Quando chegou a hora de decidir qual profissão seguir, Rubens Xipaya se lembrou da própria mãe. Ainda jovem, ela precisou sair da comunidade em que vivia, em Altamira, no Pará, e ir até Belém para buscar atendimento de saúde para o pai, que corria o risco de perder a visão por causa de uma catarata. Hoje, Rubens está estudando medicina na Universidade Federal do Pará (UFPA) com o objetivo de atuar nos territórios indígenas.
“Não é fácil saber que minha mãe precisou se desligar da sua comunidade para buscar tratamento na capital porque em Altamira e na sua comunidade não tinha. Eu preciso ajudar a mudar isso e que outras mães e famílias não tenham o mesmo destino longe de seu território”, afirma.
Histórias como a de Rubens têm se repetido cada vez mais na Amazônia Legal: os indígenas estão tendo maior acesso às universidades públicas. Em 2022, pouco mais de 6 mil indígenas estavam matriculados em uma das 26 instituições de Ensino Superior
Uma Instituição de Ensino Superior (IES) pode ser uma universidade, centro universitário, faculdade, instituto ou escola, seja pública ou privada, federal ou estadual.
públicas da região. Esse número é três vezes maior do que em 2013, primeiro ano de aplicação da Lei Federal de Cotas (12.711/2012).
Entre 2012 e 2022, o total de estudantes indígenas matriculados cresceu 245% na Amazônia Legal, passando de 1.784 para 6.157. Além disso, o número de ingressantes que iniciaram a formação nesse período aumentou 82,5% (de 635 para 1.159). Esses dados fazem parte de um levantamento da Amazônia Vox, do Portal Assobiar e da InfoAmazonia, com base nos censos educacionais e demográficos do Instituto Brasileiro de Geografia e Estatística (IBGE). A análise, que abrange os censos de 2012 a 2022, permitiu comparar a evolução anual da presença indígena nos grupos de ingressantes, matriculados e concluintes.
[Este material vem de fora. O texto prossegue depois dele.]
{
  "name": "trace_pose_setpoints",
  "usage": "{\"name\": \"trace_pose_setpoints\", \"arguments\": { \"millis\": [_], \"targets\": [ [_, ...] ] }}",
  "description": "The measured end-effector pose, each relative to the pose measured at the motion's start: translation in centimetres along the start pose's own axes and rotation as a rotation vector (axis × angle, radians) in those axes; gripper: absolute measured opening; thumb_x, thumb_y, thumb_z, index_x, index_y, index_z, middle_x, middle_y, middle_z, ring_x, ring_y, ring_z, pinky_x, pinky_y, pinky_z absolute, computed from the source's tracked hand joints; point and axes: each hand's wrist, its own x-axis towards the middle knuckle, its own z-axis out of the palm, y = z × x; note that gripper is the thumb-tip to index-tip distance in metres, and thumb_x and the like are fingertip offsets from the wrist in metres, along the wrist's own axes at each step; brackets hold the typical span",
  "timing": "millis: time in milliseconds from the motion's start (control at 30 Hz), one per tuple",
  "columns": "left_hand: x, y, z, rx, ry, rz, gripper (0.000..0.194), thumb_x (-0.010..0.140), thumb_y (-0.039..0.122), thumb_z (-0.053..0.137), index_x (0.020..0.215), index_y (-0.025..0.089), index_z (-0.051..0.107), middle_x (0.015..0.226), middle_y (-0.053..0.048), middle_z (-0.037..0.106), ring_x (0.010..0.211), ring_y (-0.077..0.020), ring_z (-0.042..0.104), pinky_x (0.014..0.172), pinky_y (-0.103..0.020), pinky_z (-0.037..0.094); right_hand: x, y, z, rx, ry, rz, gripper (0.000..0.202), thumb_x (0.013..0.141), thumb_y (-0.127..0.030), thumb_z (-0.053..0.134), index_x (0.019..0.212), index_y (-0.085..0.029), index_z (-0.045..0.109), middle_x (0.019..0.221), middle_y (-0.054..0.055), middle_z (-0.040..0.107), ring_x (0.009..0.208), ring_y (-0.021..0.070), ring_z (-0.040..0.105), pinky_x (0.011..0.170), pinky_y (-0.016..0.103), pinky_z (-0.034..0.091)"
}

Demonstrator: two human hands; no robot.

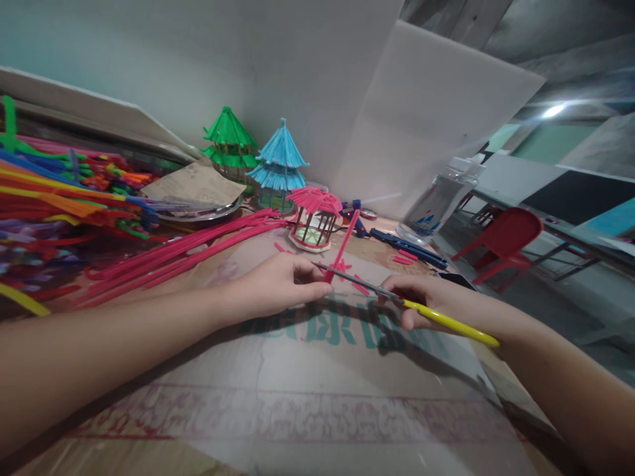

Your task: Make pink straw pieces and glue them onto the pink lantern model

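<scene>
Between the fingertips of my left hand [280, 284] a pink pipe cleaner [346, 241] is pinched, its long end slanting up to the right. My right hand [421, 301] grips yellow-handled scissors [441, 320], whose blades point left and cross the pipe cleaner near my left fingers. Whether the blades are parted is unclear. Several short pink cut pieces [361, 284] lie on the table just behind the blades. Beyond them stands a small pavilion with a pink roof [315, 198], brown posts and a pale base.
Long pink pipe cleaners [188, 251] lie at left, beside a heap of many-coloured ones [74, 192]. Green [231, 135] and blue [282, 158] pavilions stand behind. A glue gun [351, 215], a dark blue tool [409, 248] and a clear bottle [436, 201] are at the back right.
</scene>
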Motion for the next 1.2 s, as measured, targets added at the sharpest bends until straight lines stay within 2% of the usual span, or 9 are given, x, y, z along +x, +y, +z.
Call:
{"name": "trace_pose_setpoints", "arguments": {
  "millis": [400,633,867,933,1033,1100,1200],
  "targets": [
    [0.0,0.1,-0.1,-0.037,-0.019,-0.002,0.031,0.083,0.045,0.057,0.081,0.016,0.069,0.075,-0.002,0.070,0.070,-0.0165,0.063,0.060,-0.024,0.044,0.0,-0.1,0.0,0.015,-0.007,0.015,0.035,0.080,-0.052,0.061,0.098,-0.021,0.060,0.088,0.001,0.056,0.081,0.0191,0.052,0.069,0.026,0.039],
    [0.1,0.0,-0.1,-0.083,-0.021,0.018,0.031,0.083,0.046,0.058,0.080,0.017,0.068,0.076,-0.003,0.070,0.070,-0.0166,0.063,0.062,-0.025,0.044,0.1,-0.1,0.5,0.121,-0.012,0.001,0.038,0.078,-0.054,0.062,0.093,-0.020,0.059,0.078,0.000,0.057,0.071,0.0154,0.050,0.062,0.025,0.037],
    [0.3,-0.1,-0.2,-0.059,0.009,0.024,0.032,0.083,0.047,0.058,0.077,0.016,0.066,0.076,-0.004,0.070,0.072,-0.0171,0.063,0.063,-0.026,0.044,1.0,0.5,1.3,0.125,0.071,-0.012,0.044,0.075,-0.059,0.062,0.088,-0.018,0.059,0.075,0.001,0.056,0.067,0.0152,0.049,0.059,0.026,0.036],
    [0.2,-0.2,-0.2,-0.020,0.023,0.036,0.033,0.084,0.047,0.057,0.076,0.017,0.065,0.076,-0.003,0.069,0.071,-0.0168,0.063,0.062,-0.025,0.043,1.0,1.0,1.0,0.141,0.067,-0.003,0.045,0.075,-0.059,0.062,0.091,-0.017,0.058,0.075,0.000,0.056,0.064,0.0142,0.048,0.056,0.025,0.035],
    [0.2,-0.4,-0.2,0.118,0.106,0.055,0.029,0.084,0.043,0.056,0.074,0.018,0.064,0.072,0.000,0.067,0.068,-0.0154,0.060,0.060,-0.024,0.040,0.7,1.2,0.1,0.125,0.097,-0.006,0.047,0.075,-0.059,0.062,0.095,-0.017,0.058,0.078,0.001,0.056,0.066,0.0145,0.048,0.056,0.025,0.035],
    [0.2,-0.6,-0.3,0.217,0.159,0.055,0.027,0.084,0.041,0.056,0.071,0.018,0.063,0.067,0.002,0.064,0.064,-0.0146,0.058,0.058,-0.024,0.037,0.2,0.8,-0.4,0.057,0.082,-0.023,0.045,0.075,-0.058,0.064,0.096,-0.018,0.059,0.083,0.002,0.057,0.074,0.0168,0.051,0.062,0.026,0.037],
    [0.5,-0.9,-0.7,0.291,0.173,0.050,0.026,0.083,0.040,0.056,0.070,0.019,0.064,0.066,0.002,0.063,0.064,-0.0152,0.057,0.057,-0.025,0.034,-0.3,-0.3,-0.4,-0.066,0.025,0.000,0.045,0.071,-0.057,0.070,0.097,-0.021,0.063,0.087,0.001,0.060,0.079,0.0190,0.054,0.065,0.026,0.038]
  ]
}}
Menos de 10% terminam o curso
Em 10 anos, de 2012 a 2022, 53.757 indígenas se matricularam em cursos de graduação públicos na Amazônia Legal, mas apenas 5.327 concluíram os estudos, o que representa uma taxa de conclusão inferior a 10%. Abimael Munduruku, que ingressou na Universidade Federal do Oeste do Pará (Ufopa) em 2013, hoje é professor universitário e explica que existem uma série de dificuldades específicas aos indígenas no ambiente acadêmico.
“A minha graduação foi bastante desafiadora, porque eu não conseguia simplesmente me ver como apenas um estudante. Muitos estudantes indígenas enfrentam grandes dificuldades porque nos tornamos lideranças e, ao mesmo tempo, uma esperança para a nossa comunidade. Isso você não consegue deixar de lado”, afirma.
Além disso, há a barreira da língua. Segundo Marília Leite, docente da formação acadêmica indígena da Ufopa, a universidade pode ser um ambiente em que os idiomas e os conhecimentos ancestrais indígenas não são valorizados. Isso gera um tipo particular de preconceito contra aqueles que não dominam completamente a língua portuguesa.
“Sofre quem fala uma língua indígena e sofre quem não fala, porque o problema não é a língua em si, mas a identidade dessas pessoas […]. Os que falam português na universidade enfrentam preconceito, sendo considerados ‘falsos indígenas’. Já os falantes de uma língua originária também sofrem, porque, quando falam com sotaque, as pessoas dizem: ‘ele não sabe falar português direito’”, conta Marília.
Na UFPA, a maior universidade do Norte do Brasil em número de estudantes, são adotadas políticas de ingresso para estudantes indígenas e quilombolas, visando reduzir parte desses problemas, tanto para aumentar o ingresso dessas populações quanto para mantê-las matriculadas. Entre as políticas, está o Processo Seletivo Especial para Indígenas e Quilombolas (PSE I/Q), que reserva quatro vagas adicionais em todos os cursos de graduação presencial, sendo duas para indígenas e duas para quilombolas.
Além disso, em 2011 foi criada a Associação dos Povos Indígenas Estudantes na Universidade Federal do Pará (Apyeufpa), formada por estudantes indígenas de diversos cursos de graduação da UFPA. A diretoria da associação acompanha os universitários de forma permanente e se reúne em uma sala própria dentro do campus central, em Belém, conquistada em 2017.